GitHub Actions CI/CD for .NET 2026 — OIDC, Egress Firewall, and Immutable Actions for Production Pipelines

Posted on: 4/17/2026 3:11:11 PM

Every time a developer pushes code, a complex chain of events has to happen: build, test, static analysis, container packaging, deploy to staging, smoke test, then promote to production. Manually? 45 minutes and easy to miss a step. Automated with GitHub Actions? Under 8 minutes and never skips a step. In 2026, GitHub Actions is no longer just a CI/CD runner — it has become a full-fledged DevOps platform with enterprise-grade security, parallel steps, OIDC authentication, and an egress firewall — all natively integrated into GitHub.

This article digs into a CI/CD pipeline architecture for .NET 10 on GitHub Actions: from NuGet/Docker caching that cuts 80% of build time, reusable workflows for multi-repo setups, to supply-chain security with immutable actions and zero-credential deploys to Azure via OIDC.

CI/CD pipeline architecture for .NET 10

A production-grade .NET pipeline must clearly separate CI (Continuous Integration — every push) from CD (Continuous Deployment — only on merges to main). That line prevents accidental deploys and keeps the developer feedback loop fast.

graph LR
    subgraph CI["CI — Every Push/PR"]
        direction TB
        A["Checkout + Cache Restore"] --> B["dotnet restore"]
        B --> C["dotnet build"]
        C --> D["dotnet test"]
        D --> E["Code Analysis"]
    end
    subgraph CD["CD — Merge into main"]
        direction TB
        F["Docker Build + Push"] --> G["Deploy Staging"]
        G --> H["Smoke Test"]
        H --> I["Deploy Production"]
    end
    CI --> CD
    style CI fill:#f8f9fa,stroke:#e94560,color:#2c3e50
    style CD fill:#f8f9fa,stroke:#4CAF50,color:#2c3e50
    style A fill:#e94560,stroke:#fff,color:#fff
    style I fill:#4CAF50,stroke:#fff,color:#fff

Figure 1: A clean CI/CD split for .NET 10

Caching strategy — 80% build time saved

Cache is the single biggest lever on pipeline speed. On GitHub Actions there are two caches that matter for .NET: the NuGet package cache and the Docker BuildKit layer cache.

NuGet package caching

Without a cache, dotnet restore re-downloads every NuGet package each run — typically 60–90 seconds for a mid-sized project. With actions/cache keyed off the hash of .csproj files, a cache hit brings restore under 5 seconds.

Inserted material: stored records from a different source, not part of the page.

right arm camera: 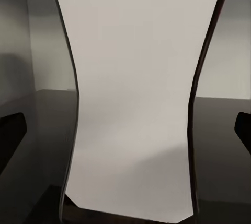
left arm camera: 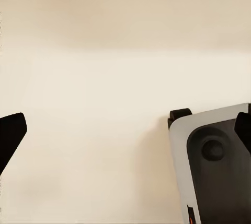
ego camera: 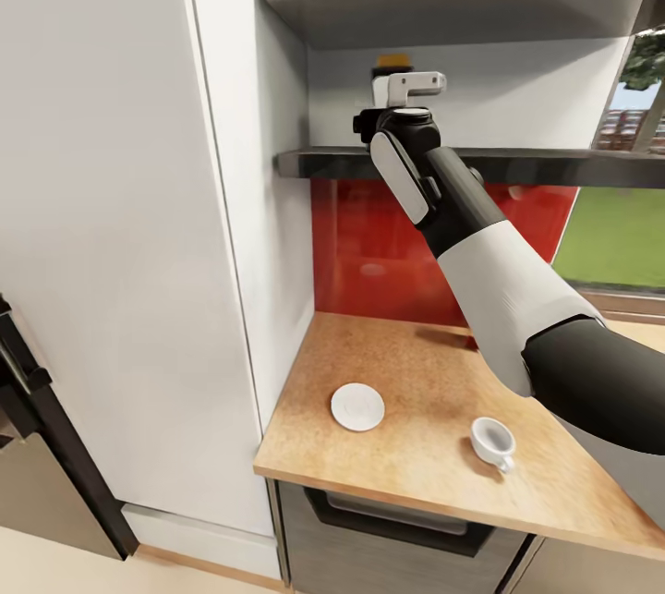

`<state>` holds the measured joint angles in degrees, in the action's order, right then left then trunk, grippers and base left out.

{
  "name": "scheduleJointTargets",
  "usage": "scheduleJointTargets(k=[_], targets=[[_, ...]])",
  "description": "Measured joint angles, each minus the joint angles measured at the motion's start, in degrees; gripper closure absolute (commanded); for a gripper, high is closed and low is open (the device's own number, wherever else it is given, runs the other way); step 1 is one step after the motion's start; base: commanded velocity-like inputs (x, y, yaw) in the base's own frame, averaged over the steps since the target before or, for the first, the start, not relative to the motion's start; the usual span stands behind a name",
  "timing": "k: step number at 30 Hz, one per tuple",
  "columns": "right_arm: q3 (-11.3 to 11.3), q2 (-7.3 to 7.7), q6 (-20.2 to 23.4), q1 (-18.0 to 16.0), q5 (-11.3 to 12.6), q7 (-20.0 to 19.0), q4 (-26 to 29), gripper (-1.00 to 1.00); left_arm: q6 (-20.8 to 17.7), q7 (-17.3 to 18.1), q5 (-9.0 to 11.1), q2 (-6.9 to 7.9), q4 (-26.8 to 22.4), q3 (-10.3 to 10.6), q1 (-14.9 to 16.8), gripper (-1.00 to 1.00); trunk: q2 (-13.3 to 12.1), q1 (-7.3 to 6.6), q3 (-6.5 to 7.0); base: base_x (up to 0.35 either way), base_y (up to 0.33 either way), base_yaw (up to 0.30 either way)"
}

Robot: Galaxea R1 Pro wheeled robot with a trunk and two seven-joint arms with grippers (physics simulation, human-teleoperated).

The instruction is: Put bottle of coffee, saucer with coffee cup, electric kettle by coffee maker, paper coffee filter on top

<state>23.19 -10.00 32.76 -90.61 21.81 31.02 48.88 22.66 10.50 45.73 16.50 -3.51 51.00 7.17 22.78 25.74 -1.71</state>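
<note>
The right arm reaches up to the dark kitchen shelf (ego camera: 554, 164), and the right gripper (ego camera: 409, 88) is at the shelf level, in front of the pale back wall of the niche. In the right wrist view a tall white waisted object with dark edges (right arm camera: 133, 98) stands on the dark shelf just in front of the claw, between the two black fingertips (right arm camera: 11, 130), which are wide apart and touch nothing; what this object is, I cannot tell. In the head view a small yellow and dark thing (ego camera: 392, 66) shows just behind the gripper, mostly hidden, so I cannot name it. Well below the claw lies the countertop (ego camera: 388, 474), tan and speckled. On it the saucer (ego camera: 357, 406), a plain white round dish, is empty, and the coffee cup (ego camera: 492, 442), white with one loop handle, stands apart from it, also empty. The left gripper (left arm camera: 125, 130) hangs over a cream floor, its dark fingertips spread and holding nothing.
</note>
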Motion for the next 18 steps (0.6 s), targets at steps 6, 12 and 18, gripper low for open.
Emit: scheduleJointTargets(k=[6,12,18], targets=[[0.0,0.0,0.0,0.0,0.0,0.0,0.0,-1.0,-0.1,0.0,0.0,0.0,0.0,0.0,0.0,-1.0,0.0,0.01,0.0,0.022,0.015,0.0],[0.1,0.0,0.0,0.0,0.0,0.0,0.1,-1.0,-0.1,0.0,0.0,0.0,0.0,0.1,0.0,-1.0,0.0,0.0,0.0,0.046,0.001,0.0],[0.1,0.0,0.0,0.0,0.0,0.0,0.1,-1.0,-0.1,-0.1,0.0,-0.06,0.0,0.1,0.0,-1.0,0.0,0.0,0.0,0.083,0.0,0.0]])
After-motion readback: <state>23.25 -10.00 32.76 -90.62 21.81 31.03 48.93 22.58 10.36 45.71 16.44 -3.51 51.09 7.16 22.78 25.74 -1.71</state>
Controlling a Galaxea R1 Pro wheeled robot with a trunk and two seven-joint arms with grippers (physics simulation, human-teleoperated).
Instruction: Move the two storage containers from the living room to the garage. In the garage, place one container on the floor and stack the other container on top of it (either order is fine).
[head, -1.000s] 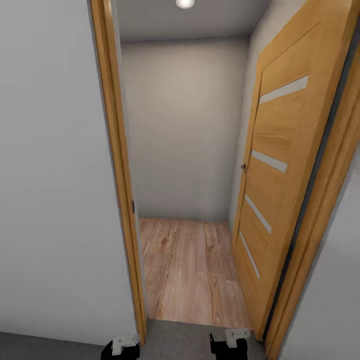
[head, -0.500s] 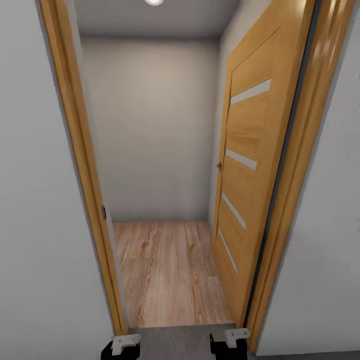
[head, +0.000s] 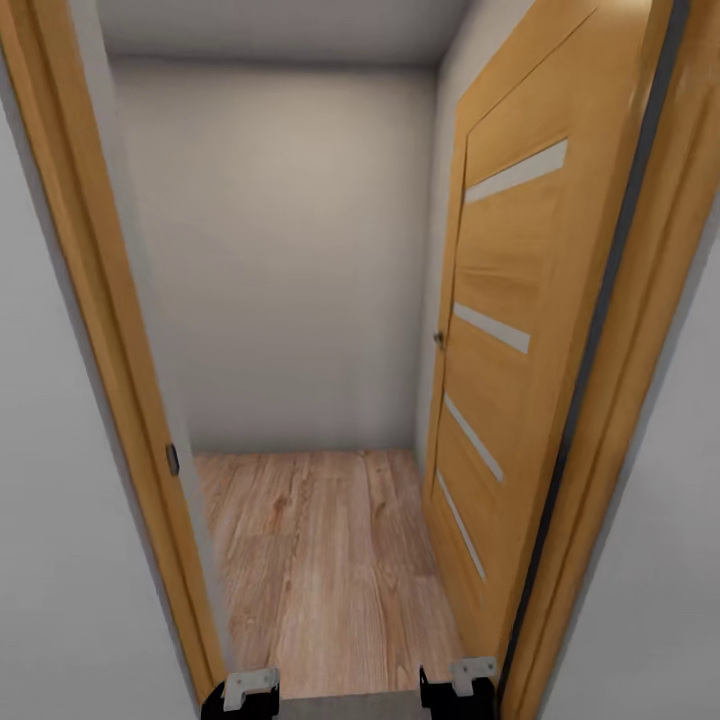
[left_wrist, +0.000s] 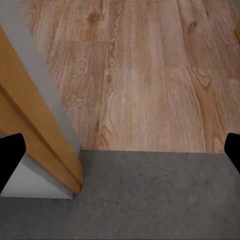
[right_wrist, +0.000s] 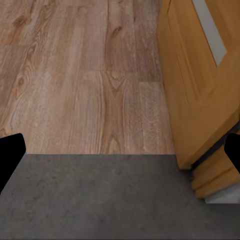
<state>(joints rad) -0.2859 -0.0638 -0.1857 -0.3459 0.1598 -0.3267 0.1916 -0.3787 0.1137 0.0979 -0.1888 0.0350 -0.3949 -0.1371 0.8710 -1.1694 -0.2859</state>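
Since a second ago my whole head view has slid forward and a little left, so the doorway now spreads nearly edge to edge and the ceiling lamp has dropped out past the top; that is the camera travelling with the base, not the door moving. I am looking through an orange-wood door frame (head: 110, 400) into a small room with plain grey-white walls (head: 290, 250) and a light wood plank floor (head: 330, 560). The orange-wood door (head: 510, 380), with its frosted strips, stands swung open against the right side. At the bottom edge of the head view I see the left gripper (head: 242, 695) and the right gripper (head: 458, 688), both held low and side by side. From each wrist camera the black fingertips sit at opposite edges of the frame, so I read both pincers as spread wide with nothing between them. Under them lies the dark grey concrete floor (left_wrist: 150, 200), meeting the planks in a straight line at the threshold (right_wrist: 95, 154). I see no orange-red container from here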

- name: Cache NuGet packages
  uses: actions/cache@v4
  with:
    path: ~/.nuget/packages
    key: nuget-${{ runner.os }}-${{ hashFiles('**/*.csproj') }}
    restore-keys: |
      nuget-${{ runner.os }}-

The cache key hashes every .csproj — any dependency change correctly invalidates the cache. restore-keys provides a fallback to the newest cache for the same OS, still saving a lot compared to a cold download.

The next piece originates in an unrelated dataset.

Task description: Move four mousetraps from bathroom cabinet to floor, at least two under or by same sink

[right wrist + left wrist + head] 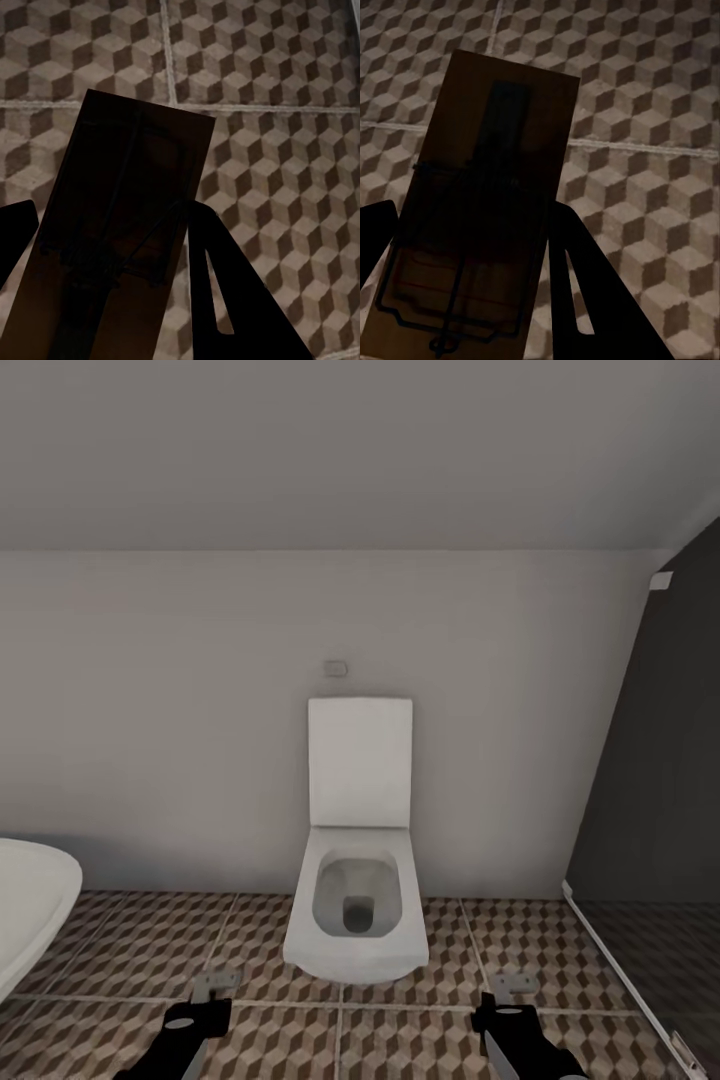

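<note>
Each hand, left (472,247) and right (112,255), gripped a flat wooden wire-sprung mousetrap (487,210) (120,225) above cube-patterned tile floor (645,150); risk: dropping beside white toilet (355,910), far from any sink.

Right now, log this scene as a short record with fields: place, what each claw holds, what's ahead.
place: bathroom, cube-pattern floor
ahead: white toilet against the wall, lid up
left edge of head view: rim of a white tub
right: dark glass panel
left claw: shut on a mousetrap, held above the tiles
right claw: shut on a second mousetrap, also above the tiles
sink: cannot tell where it is
</note>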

Docker BuildKit layer caching

For container-packaging pipelines, Docker BuildKit layer caching is a game-changer. Using the GitHub Actions cache backend (type=gha), build time drops from 4–5 minutes to under 60 seconds on cache hit.

- name: Build and push Docker image
  uses: docker/build-push-action@v6
  with:
    context: .
    push: true
    tags: ${{ steps.meta.outputs.tags }}
    cache-from: type=gha
    cache-to: type=gha,mode=max

The mode=max option caches every layer, including intermediates — ideal for Dockerfiles with many stages. Combine with docker/metadata-action to auto-generate tags: sha-abc1234 for traceability and latest for the main branch.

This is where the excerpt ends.